Mass Exodus by Stephen Bullivant

Author:Stephen Bullivant
Language: eng
Format: epub
ISBN: 9780192575098
Publisher: OUP Oxford
Published: 2019-03-14T16:00:00+00:00


Choosing One or the Other

The previous chapter dwelt in detail on the rich devotional life of post-war-but-preconciliar Catholic life: popular religiosity in both senses of the term. It was argued, moreover, that these were clear examples of what cognitive anthropologists refer to as Credibility Enhancing Displays (CREDs). Ex hypothesi, the profusion of Catholic devotional CREDs had a mutually galvanizing effect within the communities in which they were practised. (In Chapter 7, we will explore how Credibility Undermining Displays, or ‘CRUDs’—that is to say, revelations of religious figures failing, horrifically, to live up to their professed ideals—can contrarily corrode Catholic identity.)

There is some evidence that the ‘close-knit unity of texture and imaginative hold [ … ] of the pre-Conciliar devotional world’ (Duffy 2004: 24) was already, by the late 1950s, showing the beginnings of decline. This was largely due to the same basic factors detailed in Chapter 4: suburbanization, middle-class-ization, other things to do of an evening, and so on (e.g., Kane 2004). That cracks were developing beneath the shamrock—or in Polish parishes, white eagle—wallpaper does not, however, account for the startlingly swift collapse of the entire edifice, beginning in the mid-1960s. That required an ‘inside job’.

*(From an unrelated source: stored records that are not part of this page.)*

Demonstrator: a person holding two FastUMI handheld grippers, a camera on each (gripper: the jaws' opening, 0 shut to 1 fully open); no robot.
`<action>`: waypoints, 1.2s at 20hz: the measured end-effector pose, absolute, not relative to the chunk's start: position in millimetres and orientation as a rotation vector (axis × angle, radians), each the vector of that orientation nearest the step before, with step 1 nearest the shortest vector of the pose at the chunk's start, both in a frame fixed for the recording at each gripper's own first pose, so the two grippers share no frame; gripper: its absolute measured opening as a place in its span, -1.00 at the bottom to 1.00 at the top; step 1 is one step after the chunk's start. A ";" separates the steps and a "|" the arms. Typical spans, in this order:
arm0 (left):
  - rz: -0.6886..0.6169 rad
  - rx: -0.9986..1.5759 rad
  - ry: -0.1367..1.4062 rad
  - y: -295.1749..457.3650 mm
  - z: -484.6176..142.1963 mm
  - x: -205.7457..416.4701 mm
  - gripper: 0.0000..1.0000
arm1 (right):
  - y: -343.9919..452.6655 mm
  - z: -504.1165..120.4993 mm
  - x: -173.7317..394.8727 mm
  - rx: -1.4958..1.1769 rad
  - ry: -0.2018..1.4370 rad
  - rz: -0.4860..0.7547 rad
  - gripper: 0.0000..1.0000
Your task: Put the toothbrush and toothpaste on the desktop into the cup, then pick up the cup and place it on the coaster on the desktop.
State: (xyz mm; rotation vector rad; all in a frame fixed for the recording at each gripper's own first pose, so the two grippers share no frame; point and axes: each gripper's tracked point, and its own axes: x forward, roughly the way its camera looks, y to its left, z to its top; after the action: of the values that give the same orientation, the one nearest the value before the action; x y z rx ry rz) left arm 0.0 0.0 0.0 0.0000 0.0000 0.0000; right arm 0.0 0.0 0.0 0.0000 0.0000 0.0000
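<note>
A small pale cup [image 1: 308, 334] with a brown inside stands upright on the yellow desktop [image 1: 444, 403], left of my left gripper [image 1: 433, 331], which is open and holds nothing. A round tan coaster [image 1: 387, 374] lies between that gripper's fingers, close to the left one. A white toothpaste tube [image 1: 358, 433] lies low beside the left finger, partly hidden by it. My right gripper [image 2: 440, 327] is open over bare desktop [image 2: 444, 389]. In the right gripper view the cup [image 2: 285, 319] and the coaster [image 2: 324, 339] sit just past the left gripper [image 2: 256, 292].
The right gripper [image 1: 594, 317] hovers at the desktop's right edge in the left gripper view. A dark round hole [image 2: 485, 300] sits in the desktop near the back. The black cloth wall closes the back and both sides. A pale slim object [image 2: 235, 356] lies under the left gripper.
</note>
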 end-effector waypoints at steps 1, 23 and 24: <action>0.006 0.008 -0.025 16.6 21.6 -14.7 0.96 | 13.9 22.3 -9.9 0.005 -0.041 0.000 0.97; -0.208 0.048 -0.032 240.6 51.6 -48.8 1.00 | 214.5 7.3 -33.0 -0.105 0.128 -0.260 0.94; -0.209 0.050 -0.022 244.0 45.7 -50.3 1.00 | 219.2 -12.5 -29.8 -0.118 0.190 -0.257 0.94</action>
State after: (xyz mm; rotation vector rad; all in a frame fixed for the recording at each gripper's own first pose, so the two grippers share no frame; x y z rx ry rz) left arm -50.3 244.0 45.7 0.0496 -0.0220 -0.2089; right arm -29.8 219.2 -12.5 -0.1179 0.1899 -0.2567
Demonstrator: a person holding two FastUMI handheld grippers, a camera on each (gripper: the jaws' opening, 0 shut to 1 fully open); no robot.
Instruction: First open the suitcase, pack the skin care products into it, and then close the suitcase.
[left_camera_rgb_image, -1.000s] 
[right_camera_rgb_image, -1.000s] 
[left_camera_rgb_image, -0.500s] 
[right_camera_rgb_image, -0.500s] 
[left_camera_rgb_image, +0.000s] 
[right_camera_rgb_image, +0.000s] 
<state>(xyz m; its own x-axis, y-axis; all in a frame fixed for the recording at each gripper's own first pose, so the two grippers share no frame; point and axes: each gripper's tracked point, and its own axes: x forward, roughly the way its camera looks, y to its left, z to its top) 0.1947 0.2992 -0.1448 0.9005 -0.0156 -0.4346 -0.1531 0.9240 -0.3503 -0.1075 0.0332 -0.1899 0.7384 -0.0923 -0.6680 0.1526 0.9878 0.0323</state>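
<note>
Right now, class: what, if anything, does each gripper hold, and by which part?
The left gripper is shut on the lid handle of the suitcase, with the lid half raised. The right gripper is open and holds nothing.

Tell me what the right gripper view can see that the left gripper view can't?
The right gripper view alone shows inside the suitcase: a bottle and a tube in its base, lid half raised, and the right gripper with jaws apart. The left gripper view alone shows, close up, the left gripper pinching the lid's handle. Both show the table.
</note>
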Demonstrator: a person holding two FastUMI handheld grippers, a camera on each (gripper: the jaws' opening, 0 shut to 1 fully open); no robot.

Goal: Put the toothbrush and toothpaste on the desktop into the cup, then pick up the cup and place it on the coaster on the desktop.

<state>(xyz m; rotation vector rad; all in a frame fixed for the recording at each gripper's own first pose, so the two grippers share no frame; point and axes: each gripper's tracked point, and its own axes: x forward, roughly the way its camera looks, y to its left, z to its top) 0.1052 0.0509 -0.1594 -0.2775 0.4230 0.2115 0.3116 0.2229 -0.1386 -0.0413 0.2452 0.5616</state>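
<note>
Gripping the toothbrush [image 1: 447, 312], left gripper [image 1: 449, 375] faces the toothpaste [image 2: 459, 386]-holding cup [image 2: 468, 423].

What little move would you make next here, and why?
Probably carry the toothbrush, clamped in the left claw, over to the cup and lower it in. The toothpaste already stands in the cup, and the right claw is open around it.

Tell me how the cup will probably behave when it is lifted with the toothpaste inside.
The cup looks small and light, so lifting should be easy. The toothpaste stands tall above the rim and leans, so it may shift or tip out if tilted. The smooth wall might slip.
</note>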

Sacrosanctum Concilium, once again, does not itself mandate any policy of suppression. On the contrary, ‘Popular devotions of the Christian people are to be highly commended’ (SC 13), and ‘The practice of placing sacred images in churches so that they may be venerated by the faithful is to be maintained’ (SC 125). Nevertheless, these affirmations are accompanied by cautionary comments, which imply that Catholic devotionalism, as currently practised, could use some reining in. Hence one gets the impression that sacred images, though fine enough in themselves, are prone to being problematic: ‘Nevertheless, their number should be moderate and their relative positions should reflect right order. For otherwise they may create confusion among the Christian people and foster devotion of doubtful orthodoxy’ (SC 125). Furthermore, the Council’s statement that devotions ‘should be so drawn up that they [ … ] accord with the sacred liturgy, [ … ] and lead the people to it, since, in fact, the liturgy by its very nature far surpasses any of them’ (SC 13) rather suggests that, as things stand, this is far from always the case.

These warnings are consonant with the document’s overriding emphasis on the Mass—especially that of Sunday, the Church’s pre-eminent communal celebration ‘as the foundation and kernel of the whole liturgical year’ (SC 106)—as ‘a sacred action surpassing all others; no other action of the Church can equal its efficacy by the same title and to the same degree’ (SC 7). Nothing, therefore, may be permitted either to detract from this ‘summit toward which the activity of the Church is directed’ and ‘the font from which all her power flows’ (SC 10; cf. Lumen Gentium 11), or to distract ‘the faithful [from taking] part fully aware of what they are doing, actively engaged in the rite, and enriched by its effects’ (SC 11).

For many influenced by the Liturgical Movement, that is precisely what devotional practices did.